_WORK TO BE COMPLETED_: Return every line of the data below exactly, but do not include the images.

:: DATA EXCERPT

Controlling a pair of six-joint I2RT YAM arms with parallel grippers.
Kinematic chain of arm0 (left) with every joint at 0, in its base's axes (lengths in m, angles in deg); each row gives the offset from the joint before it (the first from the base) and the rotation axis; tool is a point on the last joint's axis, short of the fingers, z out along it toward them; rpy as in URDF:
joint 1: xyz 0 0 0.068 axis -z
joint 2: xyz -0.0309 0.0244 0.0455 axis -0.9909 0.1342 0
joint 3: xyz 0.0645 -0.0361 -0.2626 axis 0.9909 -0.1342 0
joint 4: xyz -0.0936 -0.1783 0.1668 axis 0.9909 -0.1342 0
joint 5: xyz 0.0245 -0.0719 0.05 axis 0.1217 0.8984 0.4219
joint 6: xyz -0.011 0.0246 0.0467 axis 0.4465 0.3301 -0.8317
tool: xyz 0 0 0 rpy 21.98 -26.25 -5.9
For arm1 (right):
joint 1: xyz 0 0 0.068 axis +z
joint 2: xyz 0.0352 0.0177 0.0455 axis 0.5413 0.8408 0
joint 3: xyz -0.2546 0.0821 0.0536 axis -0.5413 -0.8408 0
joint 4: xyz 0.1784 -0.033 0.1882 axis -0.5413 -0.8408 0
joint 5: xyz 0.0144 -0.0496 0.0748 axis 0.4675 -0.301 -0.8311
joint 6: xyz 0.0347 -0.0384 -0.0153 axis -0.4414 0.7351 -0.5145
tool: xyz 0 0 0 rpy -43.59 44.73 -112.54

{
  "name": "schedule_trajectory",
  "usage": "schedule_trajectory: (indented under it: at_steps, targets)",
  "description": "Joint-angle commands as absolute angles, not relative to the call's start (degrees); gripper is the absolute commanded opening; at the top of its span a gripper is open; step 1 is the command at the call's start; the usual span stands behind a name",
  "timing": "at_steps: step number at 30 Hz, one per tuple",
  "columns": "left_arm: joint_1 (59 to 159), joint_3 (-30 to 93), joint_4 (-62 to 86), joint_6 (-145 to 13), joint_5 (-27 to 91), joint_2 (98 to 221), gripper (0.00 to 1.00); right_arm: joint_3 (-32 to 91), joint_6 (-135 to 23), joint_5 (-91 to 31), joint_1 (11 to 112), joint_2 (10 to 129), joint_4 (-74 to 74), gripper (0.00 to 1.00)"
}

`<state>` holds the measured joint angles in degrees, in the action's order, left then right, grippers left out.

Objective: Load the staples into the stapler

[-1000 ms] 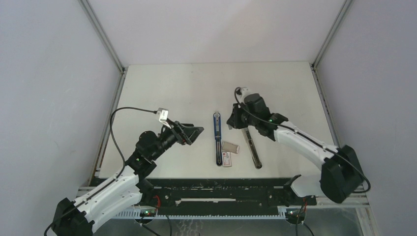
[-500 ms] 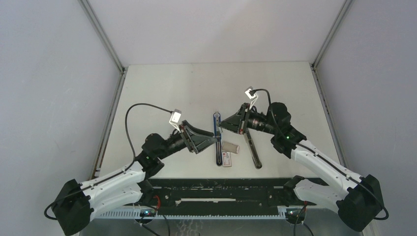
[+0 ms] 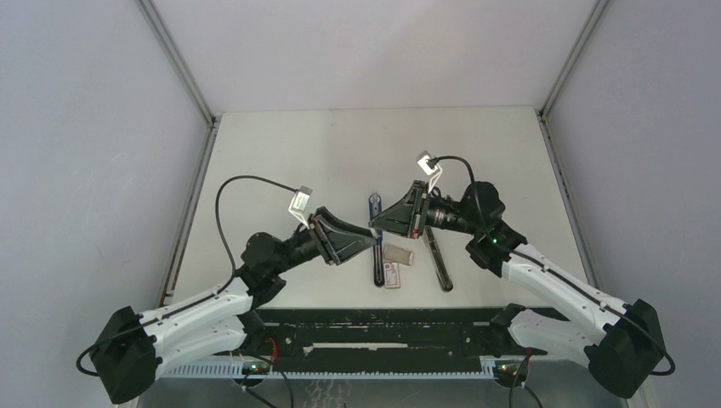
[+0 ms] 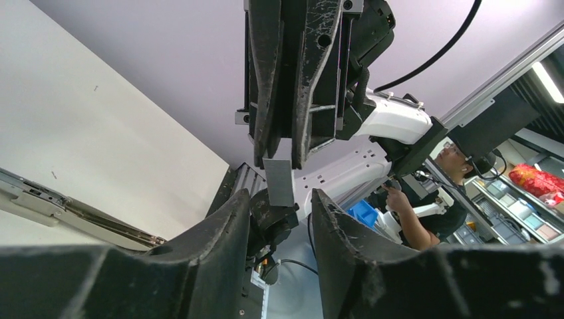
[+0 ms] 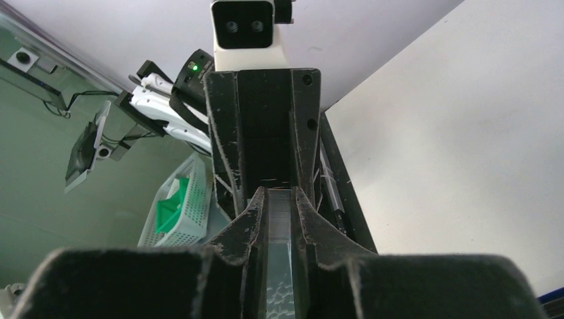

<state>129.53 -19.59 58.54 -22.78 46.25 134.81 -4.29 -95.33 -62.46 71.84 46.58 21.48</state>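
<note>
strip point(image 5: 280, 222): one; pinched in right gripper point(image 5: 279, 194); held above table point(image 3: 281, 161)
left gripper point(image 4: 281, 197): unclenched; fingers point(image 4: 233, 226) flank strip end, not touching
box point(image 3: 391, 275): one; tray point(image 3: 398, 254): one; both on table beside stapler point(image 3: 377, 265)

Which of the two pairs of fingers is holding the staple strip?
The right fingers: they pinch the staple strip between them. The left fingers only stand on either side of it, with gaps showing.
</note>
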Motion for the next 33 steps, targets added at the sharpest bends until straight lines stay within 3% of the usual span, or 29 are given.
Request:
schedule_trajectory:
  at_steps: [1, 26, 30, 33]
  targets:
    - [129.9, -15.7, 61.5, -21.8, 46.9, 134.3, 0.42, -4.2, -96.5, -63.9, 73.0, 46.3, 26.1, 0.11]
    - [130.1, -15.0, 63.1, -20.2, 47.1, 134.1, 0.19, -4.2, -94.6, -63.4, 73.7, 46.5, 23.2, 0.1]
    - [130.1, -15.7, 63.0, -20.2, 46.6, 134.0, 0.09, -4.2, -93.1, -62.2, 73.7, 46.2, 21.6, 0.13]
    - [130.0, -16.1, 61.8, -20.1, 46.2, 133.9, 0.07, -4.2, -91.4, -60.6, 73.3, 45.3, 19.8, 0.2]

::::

_SOLUTION TO THE PROBLEM_:
Controlling a pair of six-joint I2RT YAM arms with parallel grippers.
Kinematic chain of arm0 (left) with every joint at 0, in its base's axes (lengths in m, angles in deg); each row gives the offset from the joint before it (the first from the base) and the rotation axis; tool is a point on the last joint's axis, short of the fingers, z out along it toward them; rpy as in URDF:
joint 1: xyz 0 0 0.068 axis -z
joint 2: xyz -0.0309 0.0244 0.0455 axis -0.9909 0.1342 0
joint 3: xyz 0.0645 -0.0361 -0.2626 axis 0.9909 -0.1342 0
joint 4: xyz -0.0936 -0.1783 0.1668 axis 0.9909 -0.1342 0
joint 5: xyz 0.0245 -0.0719 0.05 axis 0.1217 0.8984 0.4219
joint 6: xyz -0.011 0.0246 0.0467 axis 0.4465 0.3301 -0.8317
tool: xyz 0 0 0 rpy 21.98 -26.25 -5.9
For arm1 (right):
joint 1: xyz 0 0 0.068 axis +z
joint 2: xyz 0.0352 0.0177 0.0455 axis 0.5413 0.8408 0
joint 3: xyz -0.2546 0.0821 0.0536 axis -0.5413 -0.8408 0
joint 4: xyz 0.1784 -0.033 0.1882 axis -0.5413 -0.8408 0
joint 5: xyz 0.0144 -0.0496 0.0748 axis 0.4675 -0.301 -0.8311
joint 6: xyz 0.0347 -0.0384 -0.0153 axis -0.4414 0.7351 -0.5145
tool: xyz 0 0 0 rpy -43.59 44.73 -112.54

{
  "name": "schedule_trajectory",
  "usage": "schedule_trajectory: (indented under it: at_steps, targets)",
  "description": "Joint-angle commands as absolute angles, not relative to the call's start (degrees); gripper is the absolute commanded opening; at the top of its span a gripper is open; step 1 is the command at the call's start; the usual span stands behind a name",
  "timing": "at_steps: step number at 30 Hz, one per tuple",
  "columns": "left_arm: joint_1 (59 to 159), joint_3 (-30 to 93), joint_4 (-62 to 86), joint_6 (-145 to 13), joint_5 (-27 to 91), joint_2 (98 to 221), gripper (0.00 to 1.00); right_arm: joint_3 (-32 to 91), joint_6 (-135 to 23), joint_5 (-91 to 31), joint_1 (11 to 112), joint_2 (10 to 129), joint_4 (-74 to 74), gripper (0.00 to 1.00)"
}

`<state>` holds the measured joint angles in degrees, in the action's order, left then right, grippers left out.

Objective: Load the staples into the stapler

[-1000 ms] 
[-500 ms] 
[+0 ms] 
[+0 ms] 
[+0 ms] 

<state>129.53 -19.59 58.54 -22.78 46.25 134.81 -4.29 -95.33 -62.46 71.84 46.58 21.48</state>
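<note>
strip point(image 5: 280, 222): one; pinched in right gripper point(image 5: 279, 194); held above table point(image 3: 281, 161)
left gripper point(image 4: 281, 197): unclenched; fingers point(image 4: 233, 226) flank strip end, not touching
box point(image 3: 391, 275): one; tray point(image 3: 398, 254): one; both on table beside stapler point(image 3: 377, 265)

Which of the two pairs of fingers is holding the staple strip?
The right fingers: they pinch the staple strip between them. The left fingers only stand on either side of it, with gaps showing.
</note>
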Motion for the next 33 steps, targets added at the sharpest bends until straight lines stay within 3% of the usual span, or 29 are given.
Request:
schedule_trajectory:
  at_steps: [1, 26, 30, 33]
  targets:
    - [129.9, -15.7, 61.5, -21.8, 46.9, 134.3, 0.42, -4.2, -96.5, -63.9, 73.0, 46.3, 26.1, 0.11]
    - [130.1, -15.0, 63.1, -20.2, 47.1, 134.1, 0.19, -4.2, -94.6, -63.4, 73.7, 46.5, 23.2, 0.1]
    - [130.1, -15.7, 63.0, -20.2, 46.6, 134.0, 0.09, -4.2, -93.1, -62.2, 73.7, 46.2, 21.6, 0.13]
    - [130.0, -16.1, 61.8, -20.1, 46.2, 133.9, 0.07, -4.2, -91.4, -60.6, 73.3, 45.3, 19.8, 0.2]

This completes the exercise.